** Supplied information follows **

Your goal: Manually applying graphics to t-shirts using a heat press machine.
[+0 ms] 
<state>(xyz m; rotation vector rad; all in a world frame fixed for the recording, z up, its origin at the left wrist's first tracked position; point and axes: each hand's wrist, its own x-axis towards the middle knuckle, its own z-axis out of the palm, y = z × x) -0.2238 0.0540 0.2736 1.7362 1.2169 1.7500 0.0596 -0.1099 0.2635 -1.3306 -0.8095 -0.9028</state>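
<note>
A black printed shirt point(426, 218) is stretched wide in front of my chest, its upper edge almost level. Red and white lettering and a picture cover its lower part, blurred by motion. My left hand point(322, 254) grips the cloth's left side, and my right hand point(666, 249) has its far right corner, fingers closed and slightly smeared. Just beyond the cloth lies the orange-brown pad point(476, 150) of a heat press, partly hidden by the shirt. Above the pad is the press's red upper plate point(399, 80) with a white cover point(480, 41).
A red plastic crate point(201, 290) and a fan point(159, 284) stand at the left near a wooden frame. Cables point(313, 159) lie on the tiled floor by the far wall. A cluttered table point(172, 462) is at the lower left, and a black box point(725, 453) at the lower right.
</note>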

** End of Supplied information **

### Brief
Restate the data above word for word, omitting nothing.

### Completed task
Your goal: Manually applying graphics to t-shirts using a heat press machine.
[+0 ms] 
<state>(xyz m; rotation vector rad; all in a world frame fixed for the recording, z up, its origin at the left wrist's first tracked position; point and axes: each hand's wrist, its own x-axis towards the middle knuckle, its own z-axis out of the palm, y = z × x) -0.2238 0.0540 0.2736 1.7362 1.2169 1.7500 0.0596 -0.1099 0.2635 -1.3306 -0.8095 -0.9028</state>
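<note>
A black printed shirt point(426, 218) is stretched wide in front of my chest, its upper edge almost level. Red and white lettering and a picture cover its lower part, blurred by motion. My left hand point(322, 254) grips the cloth's left side, and my right hand point(666, 249) has its far right corner, fingers closed and slightly smeared. Just beyond the cloth lies the orange-brown pad point(476, 150) of a heat press, partly hidden by the shirt. Above the pad is the press's red upper plate point(399, 80) with a white cover point(480, 41).
A red plastic crate point(201, 290) and a fan point(159, 284) stand at the left near a wooden frame. Cables point(313, 159) lie on the tiled floor by the far wall. A cluttered table point(172, 462) is at the lower left, and a black box point(725, 453) at the lower right.
</note>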

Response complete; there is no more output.